──────── DATA FOR THIS TASK

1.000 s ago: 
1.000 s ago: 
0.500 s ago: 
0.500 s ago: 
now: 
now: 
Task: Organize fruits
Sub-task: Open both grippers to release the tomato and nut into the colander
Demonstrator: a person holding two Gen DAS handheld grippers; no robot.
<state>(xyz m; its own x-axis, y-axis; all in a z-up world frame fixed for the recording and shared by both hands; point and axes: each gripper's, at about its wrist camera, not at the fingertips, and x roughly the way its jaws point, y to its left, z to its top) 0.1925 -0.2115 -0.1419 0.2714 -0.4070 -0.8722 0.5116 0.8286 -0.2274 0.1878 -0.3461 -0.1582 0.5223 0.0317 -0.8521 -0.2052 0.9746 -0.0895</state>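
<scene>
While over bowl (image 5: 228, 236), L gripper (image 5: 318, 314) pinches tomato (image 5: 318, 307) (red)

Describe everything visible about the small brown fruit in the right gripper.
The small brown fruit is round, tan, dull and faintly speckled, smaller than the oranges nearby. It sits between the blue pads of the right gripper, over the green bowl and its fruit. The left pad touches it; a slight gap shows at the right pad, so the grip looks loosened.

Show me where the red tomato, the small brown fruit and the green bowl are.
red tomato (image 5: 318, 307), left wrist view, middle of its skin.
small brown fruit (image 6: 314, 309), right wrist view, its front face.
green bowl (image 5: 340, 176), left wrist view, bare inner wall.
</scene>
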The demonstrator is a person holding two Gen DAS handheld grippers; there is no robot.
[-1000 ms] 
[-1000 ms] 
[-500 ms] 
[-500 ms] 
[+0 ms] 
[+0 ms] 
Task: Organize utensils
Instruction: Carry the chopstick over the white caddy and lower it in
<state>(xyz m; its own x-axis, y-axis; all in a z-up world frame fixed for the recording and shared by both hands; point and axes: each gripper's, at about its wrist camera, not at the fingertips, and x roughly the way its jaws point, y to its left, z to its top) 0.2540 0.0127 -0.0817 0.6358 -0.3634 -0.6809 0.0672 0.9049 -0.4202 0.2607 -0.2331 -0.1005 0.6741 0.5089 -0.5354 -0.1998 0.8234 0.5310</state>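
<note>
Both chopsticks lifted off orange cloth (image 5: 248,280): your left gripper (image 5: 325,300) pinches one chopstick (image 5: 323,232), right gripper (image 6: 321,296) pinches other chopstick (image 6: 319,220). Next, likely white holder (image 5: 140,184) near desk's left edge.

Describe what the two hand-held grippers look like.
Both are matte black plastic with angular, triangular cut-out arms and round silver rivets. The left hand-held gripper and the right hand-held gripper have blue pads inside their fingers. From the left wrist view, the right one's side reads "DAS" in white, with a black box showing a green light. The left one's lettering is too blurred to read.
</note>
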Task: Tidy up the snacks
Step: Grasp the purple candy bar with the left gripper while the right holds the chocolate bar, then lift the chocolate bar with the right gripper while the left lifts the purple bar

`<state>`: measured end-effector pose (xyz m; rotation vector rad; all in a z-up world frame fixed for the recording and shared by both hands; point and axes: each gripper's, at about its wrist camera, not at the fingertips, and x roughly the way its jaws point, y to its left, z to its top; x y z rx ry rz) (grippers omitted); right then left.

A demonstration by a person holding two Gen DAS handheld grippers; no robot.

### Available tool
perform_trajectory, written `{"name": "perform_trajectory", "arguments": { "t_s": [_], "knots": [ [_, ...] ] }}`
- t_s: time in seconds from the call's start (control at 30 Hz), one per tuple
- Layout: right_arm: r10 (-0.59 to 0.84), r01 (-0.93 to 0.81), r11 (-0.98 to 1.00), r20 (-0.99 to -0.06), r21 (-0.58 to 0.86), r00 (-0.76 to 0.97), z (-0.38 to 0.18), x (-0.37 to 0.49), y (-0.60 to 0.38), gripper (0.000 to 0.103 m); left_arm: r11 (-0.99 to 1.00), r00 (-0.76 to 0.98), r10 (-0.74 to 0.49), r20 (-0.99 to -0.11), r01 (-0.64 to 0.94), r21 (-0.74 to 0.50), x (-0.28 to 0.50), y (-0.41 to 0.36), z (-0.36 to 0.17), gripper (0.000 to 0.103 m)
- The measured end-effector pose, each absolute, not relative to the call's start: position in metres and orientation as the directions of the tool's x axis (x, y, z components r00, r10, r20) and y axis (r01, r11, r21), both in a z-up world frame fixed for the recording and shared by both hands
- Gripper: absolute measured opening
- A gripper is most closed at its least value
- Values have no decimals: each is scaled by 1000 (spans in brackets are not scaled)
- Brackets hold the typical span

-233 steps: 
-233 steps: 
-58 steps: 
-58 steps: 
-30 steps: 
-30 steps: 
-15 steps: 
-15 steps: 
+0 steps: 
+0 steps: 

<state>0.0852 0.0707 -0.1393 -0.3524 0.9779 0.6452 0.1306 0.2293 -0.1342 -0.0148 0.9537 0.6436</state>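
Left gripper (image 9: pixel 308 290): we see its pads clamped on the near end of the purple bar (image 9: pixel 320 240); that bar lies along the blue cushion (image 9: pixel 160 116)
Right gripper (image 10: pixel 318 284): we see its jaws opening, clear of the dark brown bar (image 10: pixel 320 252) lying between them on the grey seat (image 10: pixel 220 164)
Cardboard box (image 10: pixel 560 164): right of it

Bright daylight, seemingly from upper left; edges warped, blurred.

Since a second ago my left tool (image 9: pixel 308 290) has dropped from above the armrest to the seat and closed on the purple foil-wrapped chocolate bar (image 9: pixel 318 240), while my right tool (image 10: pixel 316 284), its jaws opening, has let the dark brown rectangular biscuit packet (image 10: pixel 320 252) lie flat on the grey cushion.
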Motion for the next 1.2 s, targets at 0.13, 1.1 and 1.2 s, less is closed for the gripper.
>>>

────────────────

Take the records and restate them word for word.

1.000 s ago: 
1.000 s ago: 
0.500 s ago: 
0.500 s ago: 
now: 
now: 
Task: Organize fruits
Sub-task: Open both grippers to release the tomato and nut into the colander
Demonstrator: a person holding two Gen DAS handheld grippers; no robot.
<state>(xyz m; its own x-axis, y-axis; all in a z-up world frame fixed for the recording and shared by both hands; point and axes: each gripper's, at about its wrist camera, not at the fingertips, and x roughly the way its jaws point, y to its left, z to its top) 0.1925 -0.2115 -0.1419 0.2714 -0.4070 -0.8722 0.5116 0.8286 -0.2274 0.1878 -0.3461 -0.1582 0.5223 0.0317 -0.8521 -0.2052 0.9746 -0.0895</state>
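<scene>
While over bowl (image 5: 228, 236), L gripper (image 5: 318, 314) pinches tomato (image 5: 318, 307) (red)

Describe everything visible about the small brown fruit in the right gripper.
The small brown fruit is round, tan, dull and faintly speckled, smaller than the oranges nearby. It sits between the blue pads of the right gripper, over the green bowl and its fruit. The left pad touches it; a slight gap shows at the right pad, so the grip looks loosened.

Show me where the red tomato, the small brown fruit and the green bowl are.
red tomato (image 5: 318, 307), left wrist view, middle of its skin.
small brown fruit (image 6: 314, 309), right wrist view, its front face.
green bowl (image 5: 340, 176), left wrist view, bare inner wall.
</scene>
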The demonstrator is a person holding two Gen DAS handheld grippers; there is no robot.
[-1000 ms] 
[-1000 ms] 
[-500 ms] 
[-500 ms] 
[+0 ms] 
[+0 ms] 
Task: Organize utensils
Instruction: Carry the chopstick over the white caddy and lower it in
<state>(xyz m; its own x-axis, y-axis; all in a z-up world frame fixed for the recording and shared by both hands; point and axes: each gripper's, at about its wrist camera, not at the fingertips, and x roughly the way its jaws point, y to its left, z to its top) 0.2540 0.0127 -0.0817 0.6358 -0.3634 -0.6809 0.0672 0.9049 -0.4202 0.2607 -0.2331 -0.1005 0.6741 0.5089 -0.5354 -0.1998 0.8234 0.5310</state>
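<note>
Both chopsticks lifted off orange cloth (image 5: 248,280): your left gripper (image 5: 325,300) pinches one chopstick (image 5: 323,232), right gripper (image 6: 321,296) pinches other chopstick (image 6: 319,220). Next, likely white holder (image 5: 140,184) near desk's left edge.

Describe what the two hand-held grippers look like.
Both are matte black plastic with angular, triangular cut-out arms and round silver rivets. The left hand-held gripper and the right hand-held gripper have blue pads inside their fingers. From the left wrist view, the right one's side reads "DAS" in white, with a black box showing a green light. The left one's lettering is too blurred to read.
</note>
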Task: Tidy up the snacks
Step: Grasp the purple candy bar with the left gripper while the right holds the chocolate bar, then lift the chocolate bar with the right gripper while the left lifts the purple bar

`<state>`: measured end-effector pose (xyz m; rotation vector rad; all in a z-up world frame fixed for the recording and shared by both hands; point and axes: each gripper's, at about its wrist camera, not at the fingertips, and x roughly the way its jaws point, y to its left, z to its top; x y z rx ry rz) (grippers omitted); right then left.

A demonstration by a person holding two Gen DAS handheld grippers; no robot.

### Available tool
perform_trajectory, written `{"name": "perform_trajectory", "arguments": { "t_s": [_], "knots": [ [_, ...] ] }}`
- t_s: time in seconds from the call's start (control at 30 Hz), one per tuple
- Layout: right_arm: r10 (-0.59 to 0.84), r01 (-0.93 to 0.81), r11 (-0.98 to 1.00), r20 (-0.99 to -0.06), r21 (-0.58 to 0.86), r00 (-0.76 to 0.97), z (-0.38 to 0.18), x (-0.37 to 0.49), y (-0.60 to 0.38), gripper (0.000 to 0.103 m); left_arm: r11 (-0.99 to 1.00), r00 (-0.76 to 0.98), r10 (-0.74 to 0.49), r20 (-0.99 to -0.11), r01 (-0.64 to 0.94), r21 (-0.74 to 0.50), x (-0.28 to 0.50), y (-0.41 to 0.36), z (-0.36 to 0.17), gripper (0.000 to 0.103 m)
- The measured end-effector pose, each absolute, not relative to the call's start: position in metres and orientation as the directions of the tool's x axis (x, y, z components r00, r10, r20) and y axis (r01, r11, r21), both in a z-up world frame fixed for the recording and shared by both hands
- Gripper: absolute measured opening
- A gripper is most closed at its least value
- Values have no decimals: each is scaled by 1000 (spans in brackets are not scaled)
- Brackets hold the typical span

-233 steps: 
-233 steps: 
-58 steps: 
-58 steps: 
-30 steps: 
-30 steps: 
-15 steps: 
-15 steps: 
+0 steps: 
+0 steps: 

<state>0.0852 0.0707 -0.1393 -0.3524 0.9779 0.6452 0.1306 0.2293 -0.1342 -0.0148 0.9537 0.6436</state>
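Left gripper (image 9: pixel 308 290): we see its pads clamped on the near end of the purple bar (image 9: pixel 320 240); that bar lies along the blue cushion (image 9: pixel 160 116)
Right gripper (image 10: pixel 318 284): we see its jaws opening, clear of the dark brown bar (image 10: pixel 320 252) lying between them on the grey seat (image 10: pixel 220 164)
Cardboard box (image 10: pixel 560 164): right of it

Bright daylight, seemingly from upper left; edges warped, blurred.

Since a second ago my left tool (image 9: pixel 308 290) has dropped from above the armrest to the seat and closed on the purple foil-wrapped chocolate bar (image 9: pixel 318 240), while my right tool (image 10: pixel 316 284), its jaws opening, has let the dark brown rectangular biscuit packet (image 10: pixel 320 252) lie flat on the grey cushion.
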Motion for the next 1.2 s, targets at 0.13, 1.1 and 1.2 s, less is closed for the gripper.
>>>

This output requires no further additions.